“Para ser un campeón tienes que creer en ti mismo cuando nadie más lo hace”. Esa era la fórmula del éxito de Sugar Ray Robinson, uno de los más grandes boxeadores de todos los tiempos. Y esa debe ser también la de Carlos Dívar, presidente del Supremo y del Poder Judicial, el único en la historia que no ha alcanzado todavía la categoría de magistrado de la institución que dirige.
Y, aunque los demás no creyeran en él, Dívar tenía fe en sí mismo, porque en su primer discurso de la apertura del año judicial, en 2009, -un novato frente al Rey y a toda la cúpula de la judicatura- se lanzó a explicar que la Sala de lo Contencioso del Supremo tenía bloqueados fondos por importe de más de seis mil millones de euros (un billón de las antiguas pesetas) en litigios pendientes. Indicó también que “esa ingente cantidad de dinero, que podría estimarse en varios miles de millones de euros más en el conjunto de todas las Salas”, se encontraba congelada y no revertía en el circuito económico, bloqueando múltiples expectativas. Y dejó caer que el engorroso embrollo podía tener “incidencia directa en el funcionamiento de la economía nacional”. Casi nada en plena crisis económica.

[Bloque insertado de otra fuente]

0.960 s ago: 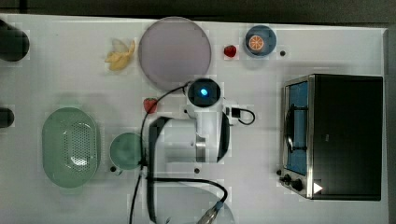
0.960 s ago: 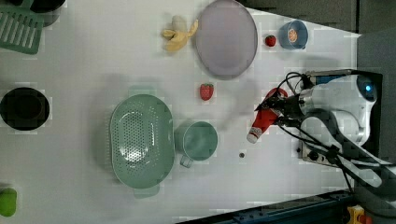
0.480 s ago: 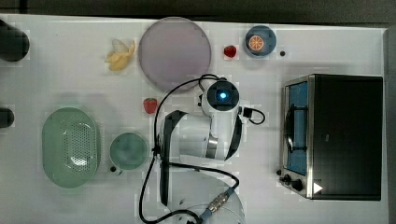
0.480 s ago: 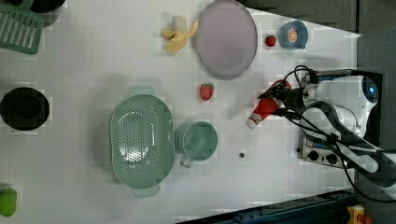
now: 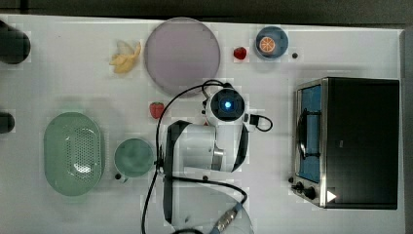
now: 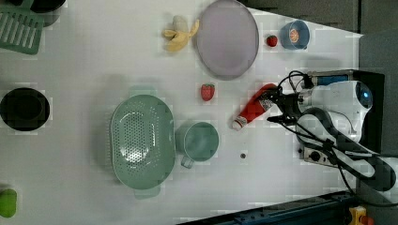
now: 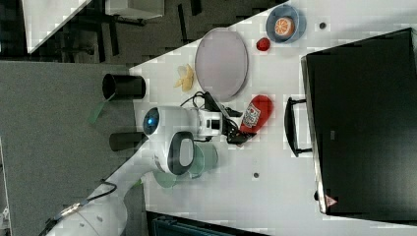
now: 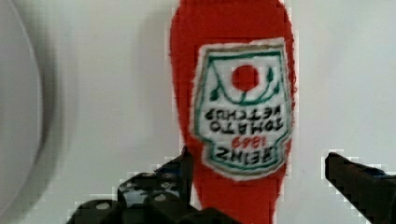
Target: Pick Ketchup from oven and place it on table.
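A: Ketchup position relative to the claw?

B: The ketchup bottle [image 6: 251,107] lies on its side on the white tabletop [image 6: 94,70], out of the oven [image 5: 358,141]. It sits between the fingers of the claw [image 6: 278,107], running straight out ahead of it, cap end farthest away.

A: Claw condition?

B: Released. In the wrist view the fingers [image 8: 355,175] stand apart on either side of the bottle, with a visible gap on one side, so nothing is gripped.

A: Anything obscured?

B: Yes. In the top view the arm covers the bottle. The wrist view cuts off the cap end. Contact at the other finger cannot be determined.
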Robot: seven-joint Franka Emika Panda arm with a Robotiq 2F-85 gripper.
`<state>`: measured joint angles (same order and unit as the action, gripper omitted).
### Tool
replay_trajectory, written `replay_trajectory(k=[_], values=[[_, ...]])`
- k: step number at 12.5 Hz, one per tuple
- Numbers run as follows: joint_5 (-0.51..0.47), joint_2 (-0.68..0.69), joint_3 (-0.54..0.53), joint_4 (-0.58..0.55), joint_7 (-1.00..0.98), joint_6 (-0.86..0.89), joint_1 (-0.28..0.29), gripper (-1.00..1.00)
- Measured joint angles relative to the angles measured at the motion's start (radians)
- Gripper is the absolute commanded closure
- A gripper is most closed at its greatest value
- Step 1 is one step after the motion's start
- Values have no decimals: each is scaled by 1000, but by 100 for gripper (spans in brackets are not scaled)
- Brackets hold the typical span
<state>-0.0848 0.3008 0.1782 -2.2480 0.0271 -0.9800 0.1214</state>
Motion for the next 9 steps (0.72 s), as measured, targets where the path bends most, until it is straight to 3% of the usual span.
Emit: replay_trajectory(k=[3,5,9], values=[[22,-188,-16,123,4,113,-13,-100],[-7,-304,-11,313,6,341,-7,-100],[113,-379,-14,502,8,610,-2,-100]])
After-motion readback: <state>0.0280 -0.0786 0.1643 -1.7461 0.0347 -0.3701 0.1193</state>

Seguramente, el lector pensará que, conscientes del problema, alguien haría algo para solucionarlo, como por ejemplo dar prioridad a los litigios con mayores fondos bloqueados, como se hace con las causas con preso. Lo siento, nada de lo que se tenga noticia.
Dívar, pleno de fe en sí mismo, lejos de predicar el esfuerzo o que determinados magistrados del Supremo cumplieran por fin con el horario laboral, avanzó su solución, que pasaba por diseñar “un ordenamiento jurídico que confíe en los jueces y que elimine tantos garantismos”. No lo precisó, pero todo parece indicar que su idea era limitar tanto a los ciudadanos la posibilidad de recurrir que los asuntos nunca podrían llegar al alto Tribunal. Un campeón como Sugar Ray.
Y como ya no es novato no ha vuelto a mencionar lo de los 6.000 millones congelados, ni en la siguiente apertura del año judicial ni en ningún otro sitio o momento que se conozca. Como si se los hubiera tragado la tierra. De modo que tampoco sabemos si, como parece, la cifra ha aumentado o si milagrosamente ha disminuido, aunque si hubiera sido así, probablemente alguien se habría colgado ya la medalla.
El caso es que esta semana –bendito sea Dios, que diría Dívar- el ministro de Justicia, Francisco Caamaño; el secretario de Estado de ese departamento, Juan Carlos Campo; el presidente de la Sala Tercera, José Manuel Sieira y el propio Dívar han dado una rueda de prensa para colgarse la medalla de que por fin se hace algo. Año y medio tarde, por lo menos.
Ocurre que el año que viene queremos celebrar el bicentenario de la institución, creada por las Cortes de Cádiz en 1812, y los millones congelados afean los fastos. Así que, para poner la casa al día, se nos ha anunciado un refuerzo de 19 magistrados y nueve letrados en la plantilla del gabinete técnico del Supremo, como apoyo a la Sala Tercera. Les puede parecer poco, pero el citado gabinete contaba hasta ahora con cuatro magistrados –que no tienen la categoría de magistrados del Supremo- y 29 letrados. La Sala Tercera, de lo Contencioso, está integrada por 33 magistrados titulares y tres eméritos. Es más del doble de grande que cualquiera de las otras, puesto que la Sala Civil tiene 10 magistrados; la Penal, 15 más cinco eméritos; la Social, 14 más cuatro eméritos y la Militar, ocho.
En el acto, Dívar señaló que la austeridad es una de las características de la Justicia, pero que “no debe confundirse con la pobreza”. No deja de ser curioso que lo diga Dívar, que no se caracteriza precisamente por la austeridad en sus viajes a América, acompañado de sus asesores conocidos en el Consejo como los paquestaníes, porque, ¿pa qué están?, y que lo diga en el Supremo, cuyos magistrados ganan bastante más que el presidente del Gobierno. Si lo hubiera dicho de otros juzgados y tribunales seguramente hasta tendría razón.
Algo está cambiando, porque antes las medallas se las ponían por los resultados de algo bien hecho, ahora basta con el anuncio de que se va a intentar. Como decía Alexander Pope, uno de los más grandes poetas del siglo XVIII, “bienaventurado el que nada espera, porque nunca sufrirá desengaños”.